Why Brussels Sprouts Should Be Part of Your Diet

Brussels sprouts are a galvanizing vegetable. Some people love them; others loathe them. People may enjoy their texture or hate the smell. There is no doubt that the veggie is a marker of fall and the holidays. The sprouts are in season, and we wanted to take a look of the vegetable and its impact of blood sugar and health.

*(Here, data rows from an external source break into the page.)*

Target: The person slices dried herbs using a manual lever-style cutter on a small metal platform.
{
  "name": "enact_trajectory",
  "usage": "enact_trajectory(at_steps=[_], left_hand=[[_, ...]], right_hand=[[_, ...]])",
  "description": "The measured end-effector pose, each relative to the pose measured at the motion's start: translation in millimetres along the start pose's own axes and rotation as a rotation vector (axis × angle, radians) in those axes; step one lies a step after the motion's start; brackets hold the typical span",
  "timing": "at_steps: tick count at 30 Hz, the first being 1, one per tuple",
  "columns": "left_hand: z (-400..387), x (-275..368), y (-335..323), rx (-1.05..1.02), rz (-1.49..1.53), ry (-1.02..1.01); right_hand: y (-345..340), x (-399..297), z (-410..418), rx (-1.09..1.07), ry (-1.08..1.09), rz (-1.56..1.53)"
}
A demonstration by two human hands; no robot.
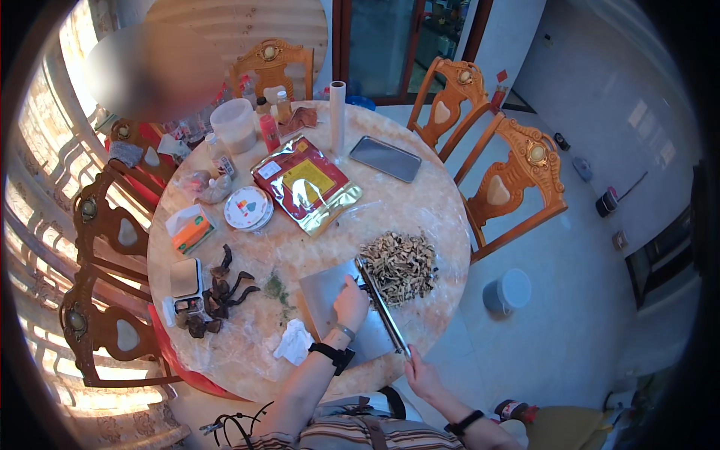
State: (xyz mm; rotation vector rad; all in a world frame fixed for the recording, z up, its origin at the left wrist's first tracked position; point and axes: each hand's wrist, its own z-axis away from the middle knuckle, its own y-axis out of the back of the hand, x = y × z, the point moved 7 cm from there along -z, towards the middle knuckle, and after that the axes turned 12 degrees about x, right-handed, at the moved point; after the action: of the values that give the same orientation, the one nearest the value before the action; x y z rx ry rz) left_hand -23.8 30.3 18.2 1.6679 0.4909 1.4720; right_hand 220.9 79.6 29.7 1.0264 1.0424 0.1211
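My right hand (422,374) is closed around the handle end of a long metal lever blade (385,309). This blade belongs to a guillotine-style slicer with a flat metal base plate (323,292), which lies tilted across the near part of the table. Over the plate, my left hand (351,304) has its fingertips close to the blade, pinching a small dark piece (360,279) mostly hidden by the fingers. Beyond the blade lies a heap of tan and dark dried slices (400,267). Dark brown dried stalked pieces, apparently mushrooms (222,292), lie to the left.
A small scale (188,304), a crumpled white tissue (295,342) and green crumbs (275,288) lie left of the slicer. Farther back are stacked plates (247,208), a red-and-gold bag (306,183), a grey tray (386,158) and bottles. Carved chairs (512,174) ring the table; a bucket (506,292) stands right.
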Motion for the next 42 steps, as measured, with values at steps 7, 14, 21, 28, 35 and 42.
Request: enact_trajectory(at_steps=[7,14,21,28,35,42], left_hand=[[8,-5,4,0.033,0.061,-0.024],[11,6,0,0.038,0.050,-0.023],[9,11,-4,0.030,0.044,-0.019],[14,13,-4,0.026,0.019,-0.036],[13,13,-1,0.089,0.028,-0.053],[10,13,3,0.060,0.010,-0.081]], right_hand=[[5,-1,-1,0.053,0.054,-0.164],[83,-95,-31,-0.146,-0.088,-0.154],[59,-62,-15,-0.097,-0.038,-0.026],[36,-35,-2,-0.029,-0.063,-0.092],[43,-42,-2,0.088,0.007,-0.127],[75,-83,-26,-0.073,-0.050,-0.086]])
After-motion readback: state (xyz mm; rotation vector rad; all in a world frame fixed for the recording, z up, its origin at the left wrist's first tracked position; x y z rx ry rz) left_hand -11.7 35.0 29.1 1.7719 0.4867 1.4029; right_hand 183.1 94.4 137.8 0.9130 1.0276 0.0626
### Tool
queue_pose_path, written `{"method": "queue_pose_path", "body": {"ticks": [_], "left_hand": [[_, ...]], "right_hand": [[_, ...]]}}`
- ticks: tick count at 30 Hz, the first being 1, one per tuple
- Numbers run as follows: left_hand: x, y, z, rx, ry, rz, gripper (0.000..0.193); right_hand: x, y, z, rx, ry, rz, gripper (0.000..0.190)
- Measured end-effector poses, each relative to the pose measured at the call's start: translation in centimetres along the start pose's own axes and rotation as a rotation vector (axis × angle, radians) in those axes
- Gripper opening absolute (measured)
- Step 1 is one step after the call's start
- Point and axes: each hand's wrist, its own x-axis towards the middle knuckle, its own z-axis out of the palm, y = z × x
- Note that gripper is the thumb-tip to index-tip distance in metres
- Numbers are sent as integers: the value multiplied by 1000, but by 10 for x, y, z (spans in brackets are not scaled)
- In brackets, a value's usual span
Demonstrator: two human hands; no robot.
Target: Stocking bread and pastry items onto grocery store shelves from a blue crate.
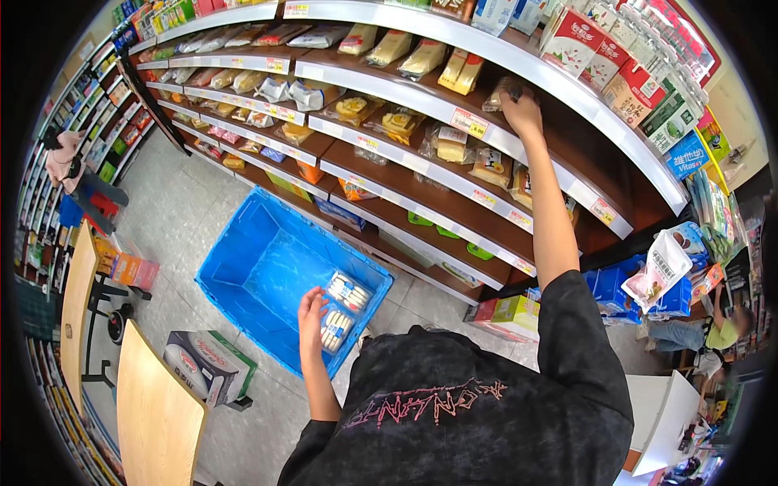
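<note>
My right hand reaches onto the second shelf from the top, its fingers on a clear-wrapped brown bread pack. The far side of the grip is hidden. Just left of that pack stand packs of pale bread in a row. Over the blue plastic crate on the floor, my left hand is raised with nothing in it, fingers loosely bent. Two clear packs of white rolls lie in the crate's near right end, an upper pack and a lower pack.
Shelves hold wrapped cakes and bread below my right arm. Drink cartons stand on the top right. A cardboard box and wooden tabletops are at left. One person stands far left, another sits far right.
</note>
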Motion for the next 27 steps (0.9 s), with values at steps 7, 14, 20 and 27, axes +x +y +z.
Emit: {"method": "queue_pose_path", "body": {"ticks": [7, 14, 20, 27], "left_hand": [[32, -33, -29, 259, 48, 90, 35], [82, -60, -56, 740, 124, 124, 47], [124, -110, -52, 972, -7, -279, 63], [142, -208, -94, 1140, -203, -540, 60]], "right_hand": [[-41, 11, -7, 53, 208, -240, 58], [-284, -21, 41, 269, -91, -679, 19], [-381, 41, 122, 375, -946, -171, 21], [-393, 9, 122, 198, -1031, -200, 22]]}}
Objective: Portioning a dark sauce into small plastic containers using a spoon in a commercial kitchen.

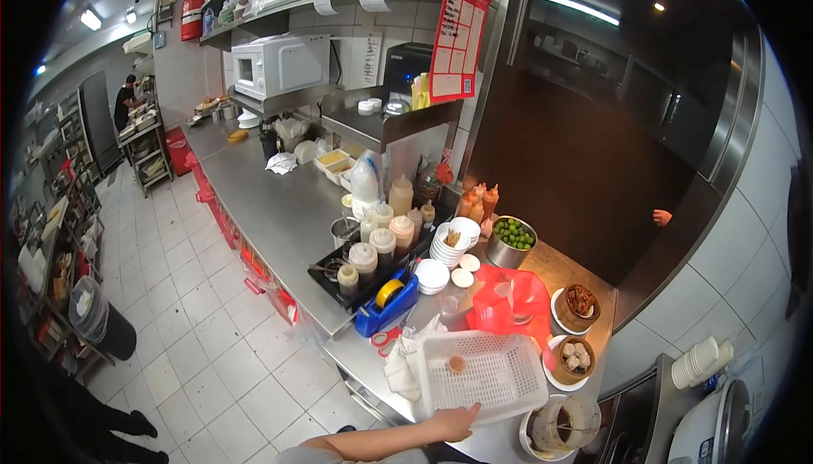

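At the bottom centre, my left hand (454, 424) is at the near rim of a white perforated plastic basket (521, 362), one digit over the edge and the others hidden. A small round tub (456, 364) with orange-brown contents sits in the basket. My right hand is out of view. Beside the basket's near right corner, a clear container of dark sauce (565, 424) stands on a white bowl (530, 445). Bamboo steamers of siu mai dumplings (575, 357) and braised brown pieces (579, 301) rest on white plates. A red plastic bag (508, 302) lies behind the basket.
A white cloth (401, 369), red-handled scissors (385, 338) and a blue tape dispenser (389, 302) lie left of the basket. Squeeze bottles (382, 245) fill a black tray. A pot of green limes (513, 235) stands farther back. Another person's hand (662, 217) shows beyond the pass-through.
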A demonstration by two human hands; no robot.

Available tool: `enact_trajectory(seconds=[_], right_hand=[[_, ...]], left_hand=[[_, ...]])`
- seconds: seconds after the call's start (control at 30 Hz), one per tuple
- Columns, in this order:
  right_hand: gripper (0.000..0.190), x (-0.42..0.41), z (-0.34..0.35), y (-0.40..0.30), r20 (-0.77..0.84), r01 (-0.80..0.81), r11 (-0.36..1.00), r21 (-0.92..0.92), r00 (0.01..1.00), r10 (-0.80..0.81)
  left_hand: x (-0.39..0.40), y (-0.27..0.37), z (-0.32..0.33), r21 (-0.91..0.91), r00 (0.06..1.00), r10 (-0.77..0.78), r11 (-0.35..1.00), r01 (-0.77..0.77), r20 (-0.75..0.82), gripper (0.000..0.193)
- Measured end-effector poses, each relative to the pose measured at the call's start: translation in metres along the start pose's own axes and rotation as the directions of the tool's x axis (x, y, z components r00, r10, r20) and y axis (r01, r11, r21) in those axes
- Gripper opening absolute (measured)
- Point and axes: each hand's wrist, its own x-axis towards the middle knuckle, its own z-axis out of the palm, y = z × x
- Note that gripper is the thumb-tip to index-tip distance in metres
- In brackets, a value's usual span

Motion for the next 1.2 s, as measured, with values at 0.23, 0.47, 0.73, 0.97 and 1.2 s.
enact_trajectory(seconds=[0.23,0.47,0.73,0.97,1.2], right_hand=[[0.049,-0.094,0.077,-0.192,0.126,0.243,0.968,0.06,0.96,-0.249],[0.046,-0.099,0.146,-0.343,0.449,0.66,0.743,-0.114,0.701,-0.554],[0.047,-0.072,0.216,-0.481,0.803,0.904,0.41,-0.118,0.33,-0.497],[0.051,-0.014,0.335,-0.508,0.871,0.914,0.292,-0.28,0.37,-0.323],[0.054,0.037,0.439,-0.576,0.851,0.919,0.162,-0.358,0.393,-0.349]], left_hand=[[-0.071,-0.057,-0.105,-0.094,0.866,0.497,0.866,-0.491,0.055,0.056],[-0.151,-0.127,-0.183,-0.061,0.928,0.365,0.931,-0.361,0.082,0.051],[-0.228,-0.165,-0.171,-0.168,0.97,0.17,0.965,-0.2,-0.176,0.05],[-0.298,-0.23,-0.161,-0.336,0.981,-0.131,0.939,0.076,-0.143,0.053],[-0.339,-0.308,-0.184,-0.453,0.903,-0.312,0.878,0.155,-0.296,0.053]])
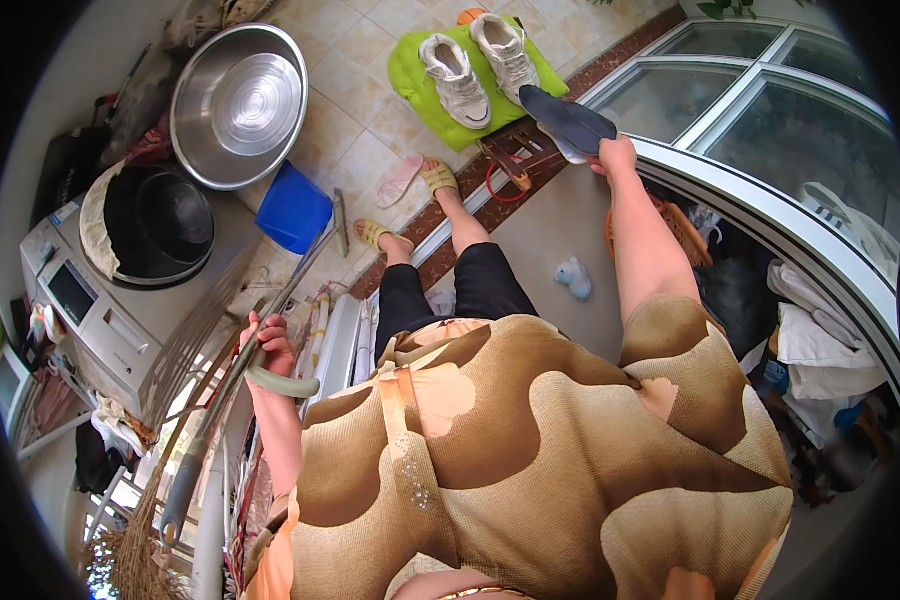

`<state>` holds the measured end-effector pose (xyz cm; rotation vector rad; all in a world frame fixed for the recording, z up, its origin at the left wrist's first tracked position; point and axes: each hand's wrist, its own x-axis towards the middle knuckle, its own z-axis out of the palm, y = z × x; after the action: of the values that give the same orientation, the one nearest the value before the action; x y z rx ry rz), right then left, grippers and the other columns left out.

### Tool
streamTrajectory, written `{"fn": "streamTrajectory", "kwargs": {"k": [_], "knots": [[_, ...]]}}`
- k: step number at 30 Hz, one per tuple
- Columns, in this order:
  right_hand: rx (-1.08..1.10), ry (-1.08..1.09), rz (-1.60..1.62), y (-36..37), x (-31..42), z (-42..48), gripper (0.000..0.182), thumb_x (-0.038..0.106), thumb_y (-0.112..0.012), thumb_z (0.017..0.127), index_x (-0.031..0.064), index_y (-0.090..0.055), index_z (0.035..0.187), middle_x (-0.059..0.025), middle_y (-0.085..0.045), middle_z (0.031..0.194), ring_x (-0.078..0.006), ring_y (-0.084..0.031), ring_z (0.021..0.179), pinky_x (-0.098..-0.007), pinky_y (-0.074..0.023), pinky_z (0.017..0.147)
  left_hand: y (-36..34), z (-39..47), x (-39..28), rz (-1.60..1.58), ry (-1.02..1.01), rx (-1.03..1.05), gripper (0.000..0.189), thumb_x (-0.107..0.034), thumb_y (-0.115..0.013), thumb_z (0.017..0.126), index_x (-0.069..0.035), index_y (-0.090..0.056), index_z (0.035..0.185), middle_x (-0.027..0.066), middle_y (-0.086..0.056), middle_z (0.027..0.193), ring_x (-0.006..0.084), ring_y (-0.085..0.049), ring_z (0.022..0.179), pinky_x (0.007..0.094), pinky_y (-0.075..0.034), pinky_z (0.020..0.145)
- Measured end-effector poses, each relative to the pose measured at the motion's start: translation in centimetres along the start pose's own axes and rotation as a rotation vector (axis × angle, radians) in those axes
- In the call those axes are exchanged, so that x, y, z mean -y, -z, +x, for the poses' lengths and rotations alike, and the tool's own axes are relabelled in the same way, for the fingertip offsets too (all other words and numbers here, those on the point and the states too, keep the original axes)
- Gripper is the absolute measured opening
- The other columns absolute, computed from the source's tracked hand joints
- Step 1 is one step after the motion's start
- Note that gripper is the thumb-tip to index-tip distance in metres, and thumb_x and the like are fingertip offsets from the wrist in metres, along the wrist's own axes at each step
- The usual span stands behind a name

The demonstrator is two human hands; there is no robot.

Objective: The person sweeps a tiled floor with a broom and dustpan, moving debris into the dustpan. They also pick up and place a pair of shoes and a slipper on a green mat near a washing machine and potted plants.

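My left hand (pixel 274 345), with a pale green bangle at the wrist, is closed around the long metal handle (pixel 229 390) of a blue dustpan (pixel 294 208). A straw broom (pixel 146 532) runs alongside this handle; whether my fingers also hold its stick I cannot tell. At the upper right my right hand (pixel 616 156) grips a dark shoe insole (pixel 570 118) by one end. Beneath it shows a whitish layer (pixel 568 146), perhaps a second insole. Just beyond the insole, two white sneakers (pixel 456 82) (pixel 505 56) stand on a lime-green cushion (pixel 450 139).
A steel basin (pixel 240 105) and a black-lined pot or tub (pixel 165 221) are at left, by a washing machine (pixel 105 322). A sliding glass door (pixel 765 142) borders the right. A small plush toy (pixel 573 278) and a pink slipper sole (pixel 400 182) lie on the floor.
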<state>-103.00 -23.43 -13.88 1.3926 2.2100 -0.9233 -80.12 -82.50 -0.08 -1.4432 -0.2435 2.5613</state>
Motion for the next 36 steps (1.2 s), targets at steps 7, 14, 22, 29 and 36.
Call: {"fn": "streamTrajectory", "kwargs": {"k": [7,14,22,29,36], "knots": [[0.014,-0.064,0.161,-1.6,-1.8,2.1,0.028,-0.001,-0.042,0.077,-0.0064,-0.052,0.102,-0.0205,-0.06,0.094,-0.0307,-0.065,0.066,-0.0356,-0.0546,0.048,0.3,-0.4,0.0,0.048,-0.052,0.01,0.022,-0.012,-0.053,0.086,-0.008,-0.058,0.106,0.0133,-0.047,0.094,0.0152,-0.054,0.07,0.0245,-0.048,0.056],[0.025,-0.068,0.071,-1.3,-2.0,2.6,0.028,0.001,-0.046,0.074,-0.0071,-0.056,0.1,-0.0197,-0.062,0.09,-0.0297,-0.065,0.068,-0.0363,-0.0547,0.054,1.3,-0.3,-0.6,0.036,-0.039,0.038,0.023,-0.011,-0.052,0.085,-0.008,-0.059,0.107,0.0133,-0.046,0.094,0.0159,-0.054,0.071,0.0258,-0.048,0.056],[-0.106,0.06,0.015,-1.3,-2.7,1.6,0.03,0.016,-0.053,0.08,-0.0026,-0.052,0.104,-0.0209,-0.061,0.093,-0.0307,-0.064,0.071,-0.0378,-0.0516,0.057,2.3,0.1,-0.5,0.005,-0.011,0.031,0.023,-0.012,-0.053,0.086,-0.007,-0.058,0.108,0.0122,-0.045,0.094,0.0154,-0.054,0.071,0.0253,-0.048,0.057],[-0.154,0.318,-0.528,-2.5,-1.7,-3.1,0.024,0.019,-0.054,0.083,0.008,-0.05,0.105,-0.0214,-0.061,0.099,-0.038,-0.057,0.096,-0.0444,-0.0442,0.083,1.5,0.5,0.6,-0.001,-0.014,-0.003,0.023,-0.011,-0.054,0.085,-0.007,-0.058,0.108,0.0117,-0.044,0.093,0.015,-0.055,0.072,0.0248,-0.048,0.057],[-0.195,0.311,-0.525,-3.9,-0.2,-2.1,0.027,0.017,-0.051,0.082,0.0023,-0.05,0.105,-0.0237,-0.06,0.102,-0.038,-0.057,0.097,-0.0438,-0.0449,0.083,2.1,0.2,-0.4,-0.012,-0.01,0.0,0.022,-0.011,-0.055,0.085,-0.007,-0.058,0.106,0.0124,-0.045,0.093,0.0149,-0.054,0.07,0.0245,-0.048,0.055]]}}
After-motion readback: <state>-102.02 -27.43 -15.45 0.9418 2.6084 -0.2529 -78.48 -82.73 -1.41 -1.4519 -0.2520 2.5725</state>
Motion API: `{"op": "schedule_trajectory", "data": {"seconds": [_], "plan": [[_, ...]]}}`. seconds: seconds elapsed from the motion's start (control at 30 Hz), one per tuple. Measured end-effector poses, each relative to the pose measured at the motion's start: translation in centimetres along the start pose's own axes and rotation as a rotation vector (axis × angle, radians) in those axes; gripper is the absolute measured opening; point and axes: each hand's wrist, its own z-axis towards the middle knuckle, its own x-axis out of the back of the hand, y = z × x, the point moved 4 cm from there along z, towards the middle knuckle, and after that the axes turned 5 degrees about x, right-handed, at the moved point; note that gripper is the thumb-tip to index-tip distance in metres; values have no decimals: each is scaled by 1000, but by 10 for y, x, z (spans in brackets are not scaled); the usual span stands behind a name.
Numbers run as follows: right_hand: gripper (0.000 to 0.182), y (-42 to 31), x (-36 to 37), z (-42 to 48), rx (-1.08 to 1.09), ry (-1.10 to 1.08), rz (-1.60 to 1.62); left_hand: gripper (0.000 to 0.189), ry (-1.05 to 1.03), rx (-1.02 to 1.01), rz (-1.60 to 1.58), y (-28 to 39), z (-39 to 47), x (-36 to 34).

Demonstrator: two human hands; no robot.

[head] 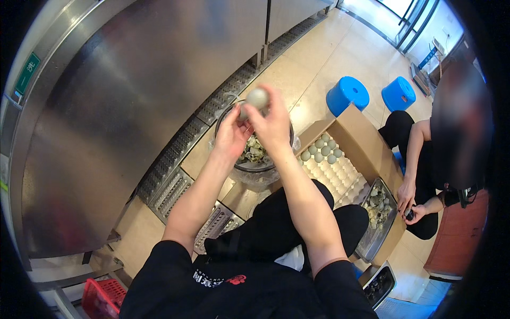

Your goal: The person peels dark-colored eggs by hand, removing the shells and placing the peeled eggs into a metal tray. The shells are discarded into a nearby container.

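Both my hands are raised over a lined bin (261, 170) that holds broken eggshells (254, 151). Between the thumb and fingers of my right hand (273, 119) is a pale grey-green egg (257, 98), slightly blurred. My left hand (232, 134) is cupped just left of it, its fingers around a second pale egg (242, 111), which is partly hidden behind my right thumb. To the right, more pale eggs (325, 150) sit at the far end of a moulded egg tray (338, 175) inside a cardboard box (360, 135).
A metal tray of shells (377, 207) rests along the box's right side. Beyond it, a co-worker's hands (412, 211) hold a dark egg. Another tray with dark pieces (378, 285) lies below. Blue stools (348, 95) stand behind; a steel cabinet (147, 99) runs along the left.
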Motion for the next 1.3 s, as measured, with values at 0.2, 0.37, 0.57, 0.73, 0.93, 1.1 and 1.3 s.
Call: {"op": "schedule_trajectory", "data": {"seconds": [0.2,0.37,0.57,0.73,0.93,1.1,1.3], "plan": [[46,-7,0,0,200,47,-86,26,-75,-17,25,1,3,10],[46,-4,3,1,142,75,-53,27,-97,-12,66,0,3,12],[48,-2,6,1,72,73,-12,27,-70,-4,44,-3,0,7],[46,27,6,-2,-249,72,230,36,-110,14,-11,0,-3,-5],[45,12,3,-14,-21,-115,-168,64,-117,-16,-81,11,8,-26],[52,10,2,-18,138,-237,-442,64,-39,30,-15,9,8,-26],[55,31,5,-4,-62,-174,-120,53,93,-33,101,-2,-2,-18]]}}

They are low in carbs and high in nutrients. A cooked cup is 56 calories, 11 carbs, four grams of fiber and four grams of protein. With fiber and plant protein, they fill you up without many calories. Brussels are a good source of vitamins C, K and B6, thiamine and folate. A cup has almost a quarter of your daily value of vitamin A.

Phytonutrients in the sprouts fight inflammation. Brussels sprouts are chockful of antioxidants. And, they have been associated with good heart health in studies. Their high fiber content slows the absorption of sugar and can help reduce blood sugar spikes. They may also help heal wounds, aid hormone levels and improve bone health.

There are some drawbacks. For people with low blood sugar, Brussels sprouts can make blood sugar dangerously low. Brassica veggies, like cabbage and Brussels sprouts, can also increase blood clotting.

Some people say they don’t like Brussels because of their “mushy” texture. However, there is no need for it to be that way; that shows they’re overcooked. That’s true of the smell some people find offensive. Properly cooked Brussels sprouts don’t have that scent. Brussels sprouts can be lightly steamed, sautéed, boiled or roasted without overcooking them. They can be shredded and added to a salad or go into delicious sauces. Here are some great cooking ideas to get you to change your mind from “yuck” to “yum.”

We’re fans of the veggie, and it’s back to being ripe in stores. So, we hope you’ll join us in enjoying this seasonal vegetable that has so many great nutrients!